Task to complete —
Could you find every line in the entries below that holds the word "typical" and copy it?

Source material —
· · · ·

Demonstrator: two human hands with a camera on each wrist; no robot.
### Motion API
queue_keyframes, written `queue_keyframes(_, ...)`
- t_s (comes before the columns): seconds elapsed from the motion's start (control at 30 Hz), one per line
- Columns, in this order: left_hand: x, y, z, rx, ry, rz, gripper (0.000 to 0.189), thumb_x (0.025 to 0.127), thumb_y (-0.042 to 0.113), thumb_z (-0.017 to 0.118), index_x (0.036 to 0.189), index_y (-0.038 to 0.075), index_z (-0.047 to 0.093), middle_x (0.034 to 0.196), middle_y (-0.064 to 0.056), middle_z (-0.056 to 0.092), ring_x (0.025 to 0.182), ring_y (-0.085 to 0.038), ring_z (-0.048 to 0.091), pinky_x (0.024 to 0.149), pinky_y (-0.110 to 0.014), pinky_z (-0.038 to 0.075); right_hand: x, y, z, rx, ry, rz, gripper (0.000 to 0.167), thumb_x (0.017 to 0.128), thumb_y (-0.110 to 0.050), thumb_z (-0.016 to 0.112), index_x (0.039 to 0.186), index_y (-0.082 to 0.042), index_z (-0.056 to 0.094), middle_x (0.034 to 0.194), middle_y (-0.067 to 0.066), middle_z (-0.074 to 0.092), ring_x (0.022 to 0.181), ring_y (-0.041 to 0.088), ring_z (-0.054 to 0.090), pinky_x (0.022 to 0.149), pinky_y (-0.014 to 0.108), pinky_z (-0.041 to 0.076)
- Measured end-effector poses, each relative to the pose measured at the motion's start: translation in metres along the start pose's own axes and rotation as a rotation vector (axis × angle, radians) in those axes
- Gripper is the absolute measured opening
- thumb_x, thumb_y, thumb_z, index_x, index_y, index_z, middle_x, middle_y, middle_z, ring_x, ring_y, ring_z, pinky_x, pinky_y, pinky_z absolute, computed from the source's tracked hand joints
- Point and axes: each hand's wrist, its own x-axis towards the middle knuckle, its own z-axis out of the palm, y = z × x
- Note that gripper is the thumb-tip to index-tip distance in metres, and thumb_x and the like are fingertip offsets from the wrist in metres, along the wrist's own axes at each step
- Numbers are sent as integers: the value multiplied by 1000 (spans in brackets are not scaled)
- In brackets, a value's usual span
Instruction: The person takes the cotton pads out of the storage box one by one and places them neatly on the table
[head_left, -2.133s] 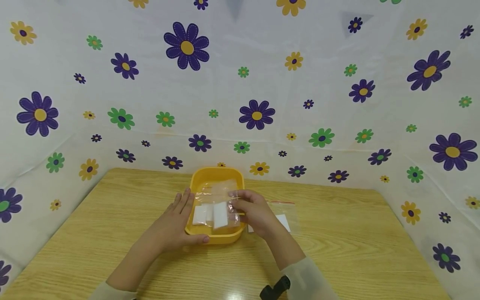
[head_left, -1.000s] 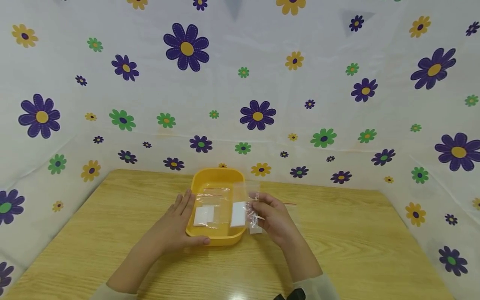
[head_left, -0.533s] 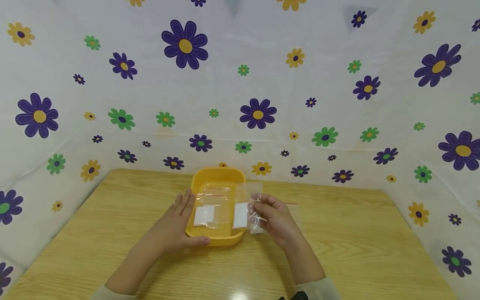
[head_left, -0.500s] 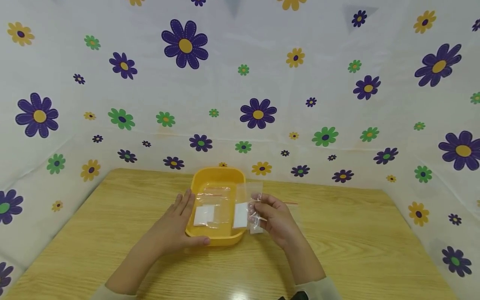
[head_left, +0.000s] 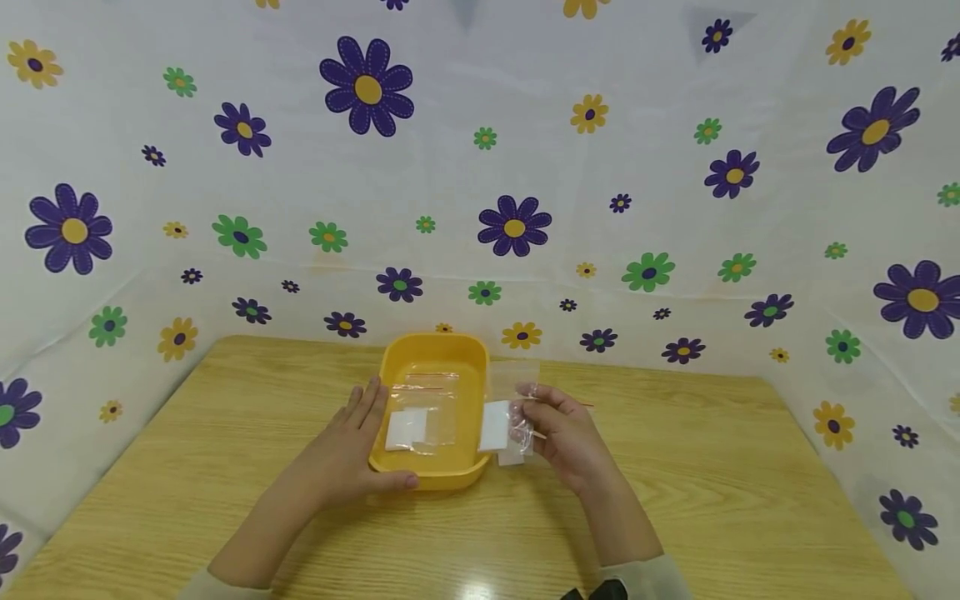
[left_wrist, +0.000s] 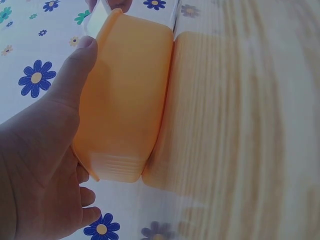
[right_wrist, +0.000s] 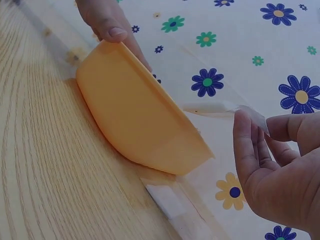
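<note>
My left hand [head_left: 341, 458] rests against the near left corner of a yellow plastic tub [head_left: 442, 481], with straight fingers along its left rim and the thumb along the front. Inside the tub lie clear zip bags [head_left: 407, 429] with white flat pieces and red seal lines. Between thumb and fingers, my right hand [head_left: 576, 440] pinches another clear zip bag [head_left: 494, 426] holding a white flat piece, raised at the tub's right rim. The right wrist view shows this held bag [right_wrist: 212, 108] edge-on above the rim.
Under and behind the right hand, another zip bag [head_left: 512, 459] with a white piece lies on the wooden table [head_left: 720, 483], to the right of the tub. A white cloth with printed flowers [head_left: 450, 167] stands behind and on both sides of the table.
The right hand has moved rightward with its zip bag, from over the middle of the tub to its right rim. The left hand and the tub have stayed in place.
</note>
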Motion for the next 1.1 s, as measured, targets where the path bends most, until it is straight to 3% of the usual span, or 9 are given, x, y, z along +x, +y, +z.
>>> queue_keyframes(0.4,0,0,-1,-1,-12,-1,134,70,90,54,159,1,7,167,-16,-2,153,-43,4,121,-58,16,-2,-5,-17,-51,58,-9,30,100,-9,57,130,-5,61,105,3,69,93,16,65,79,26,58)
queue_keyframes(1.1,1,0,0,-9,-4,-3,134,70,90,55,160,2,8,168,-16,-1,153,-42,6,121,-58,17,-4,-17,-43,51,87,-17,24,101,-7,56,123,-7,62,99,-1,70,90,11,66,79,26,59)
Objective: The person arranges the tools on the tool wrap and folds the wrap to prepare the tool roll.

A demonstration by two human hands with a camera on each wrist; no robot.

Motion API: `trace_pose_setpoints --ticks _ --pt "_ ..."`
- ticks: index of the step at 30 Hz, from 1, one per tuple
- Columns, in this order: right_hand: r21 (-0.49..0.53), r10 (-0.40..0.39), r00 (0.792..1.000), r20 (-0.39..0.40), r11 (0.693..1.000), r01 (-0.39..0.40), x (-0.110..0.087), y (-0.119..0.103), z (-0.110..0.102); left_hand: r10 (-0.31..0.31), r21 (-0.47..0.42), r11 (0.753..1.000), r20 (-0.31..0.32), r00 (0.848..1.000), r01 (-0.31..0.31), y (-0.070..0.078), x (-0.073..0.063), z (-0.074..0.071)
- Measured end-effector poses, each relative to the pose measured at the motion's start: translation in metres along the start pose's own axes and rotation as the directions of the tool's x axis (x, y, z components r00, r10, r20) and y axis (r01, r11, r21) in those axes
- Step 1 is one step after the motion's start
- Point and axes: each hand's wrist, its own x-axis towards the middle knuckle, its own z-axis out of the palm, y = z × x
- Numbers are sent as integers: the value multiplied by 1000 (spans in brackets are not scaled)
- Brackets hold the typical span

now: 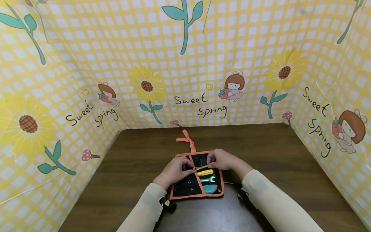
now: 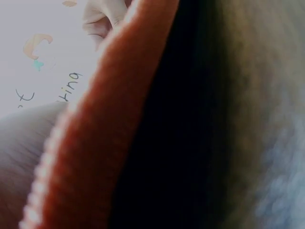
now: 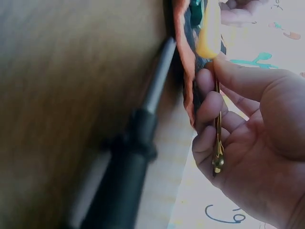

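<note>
My right hand pinches slim gold metal tool; left hand, nine o'clock, pinches orange-trimmed black fabric pouch: best keep it taut.

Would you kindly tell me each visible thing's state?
Tool pouch: unfolded
Orange strap: extended beyond pouch
Gold tool: pinched by right hand
Yellow-handled tool: partly pocketed
Green wrench: partly pocketed
Teal-handled tool: partly pocketed
Black-handled tool: beside pouch
Left hand: at pouch, grip unclear

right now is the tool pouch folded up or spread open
Spread open: the tool pouch lies unfolded on the table, with the yellow handle and green wrench exposed and orange ties extending outward.
</note>
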Motion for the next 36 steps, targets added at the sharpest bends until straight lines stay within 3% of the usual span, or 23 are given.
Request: trace_pose_setpoints --ticks 11,17,22,29,36 --pt "-6 8 1000 -19 1000 -8 2 -8 8 42 -43 998 -10 999 -42 -2 3 1" --pt "-3 -25 999 -40 1000 25 6 -12 17 66 -47 997 -14 998 -66 1 6 4" --pt "3 -24 1000 -7 1000 24 9 -13 19 49 -50 998 -8 999 -50 4 8 6" --pt "-57 7 999 44 998 -5 6 -15 10 30 -59 998 -14 999 -31 1 6 6" --pt "-149 48 998 42 988 -41 -5 -13 -2 38 -60 997 -10 999 -38 -1 0 4"
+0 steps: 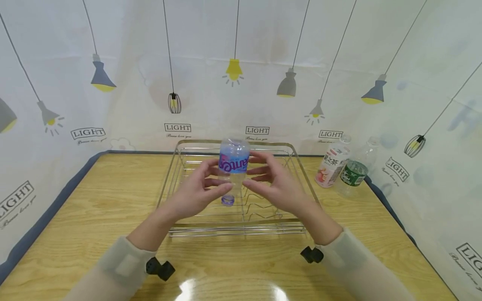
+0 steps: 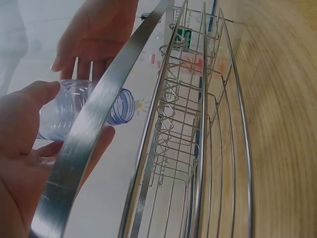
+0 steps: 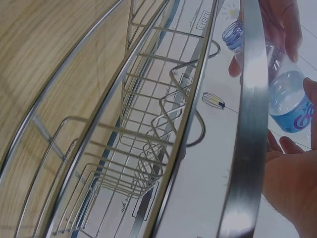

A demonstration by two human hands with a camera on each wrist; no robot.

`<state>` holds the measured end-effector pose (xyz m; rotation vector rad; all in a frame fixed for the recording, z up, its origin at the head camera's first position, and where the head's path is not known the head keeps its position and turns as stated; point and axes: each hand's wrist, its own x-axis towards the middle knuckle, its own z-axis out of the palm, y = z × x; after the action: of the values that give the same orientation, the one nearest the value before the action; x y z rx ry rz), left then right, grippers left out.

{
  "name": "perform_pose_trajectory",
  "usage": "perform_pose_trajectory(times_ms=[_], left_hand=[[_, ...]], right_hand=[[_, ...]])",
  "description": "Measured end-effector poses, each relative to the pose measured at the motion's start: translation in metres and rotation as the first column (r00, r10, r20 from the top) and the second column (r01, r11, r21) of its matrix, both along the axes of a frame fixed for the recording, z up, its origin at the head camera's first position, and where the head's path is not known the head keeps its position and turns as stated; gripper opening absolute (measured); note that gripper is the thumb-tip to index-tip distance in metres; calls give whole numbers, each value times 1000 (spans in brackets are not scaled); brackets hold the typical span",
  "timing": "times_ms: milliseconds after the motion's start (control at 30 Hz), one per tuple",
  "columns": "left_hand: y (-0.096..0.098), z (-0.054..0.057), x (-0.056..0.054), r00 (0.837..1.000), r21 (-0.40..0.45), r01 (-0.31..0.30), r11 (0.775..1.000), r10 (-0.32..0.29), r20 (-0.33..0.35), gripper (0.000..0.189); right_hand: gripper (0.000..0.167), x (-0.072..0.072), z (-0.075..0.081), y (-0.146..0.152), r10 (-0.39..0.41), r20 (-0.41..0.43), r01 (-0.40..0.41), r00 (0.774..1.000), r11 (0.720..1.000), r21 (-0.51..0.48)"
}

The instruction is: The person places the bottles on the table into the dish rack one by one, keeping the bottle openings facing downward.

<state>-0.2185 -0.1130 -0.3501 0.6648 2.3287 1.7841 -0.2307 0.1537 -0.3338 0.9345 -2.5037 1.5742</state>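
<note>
A clear plastic bottle [image 1: 234,165] with a blue and purple label is upside down above the wire dish rack, its open blue-tinted neck [image 1: 227,201] at the bottom. My left hand [image 1: 196,188] holds it from the left, thumb across the front and fingers behind. My right hand [image 1: 278,182] is at its other side with loosely bent fingers. The right fingertips are beside the label; whether they press on it is hard to tell. In the left wrist view the bottle neck [image 2: 122,107] shows past the metal rim. Some of the fingers are hidden behind the bottle.
The metal dish rack [image 1: 235,225] stands on the wooden table [image 1: 105,200]. Right of it, at the back, are a pink-and-white labelled bottle [image 1: 332,163] and a clear bottle with a green label [image 1: 354,172]. A lamp-patterned curtain [image 1: 211,96] surrounds the table.
</note>
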Motion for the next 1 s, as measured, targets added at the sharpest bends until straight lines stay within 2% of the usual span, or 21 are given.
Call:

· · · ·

Solution —
- Brackets hold the typical span
  "description": "Measured end-effector poses, each relative to the pose measured at the motion's start: translation in metres and rotation as the first column (r00, r10, r20 from the top) and the second column (r01, r11, r21) of its matrix, both along the axes of a frame fixed for the recording, z up, its origin at the head camera's first position, and where the head's path is not known the head keeps its position and turns as stated; gripper opening absolute (measured); note that gripper is the thumb-tip to index-tip distance in metres; calls give whole numbers, each value times 1000 (spans in brackets are not scaled); brackets hold the typical span",

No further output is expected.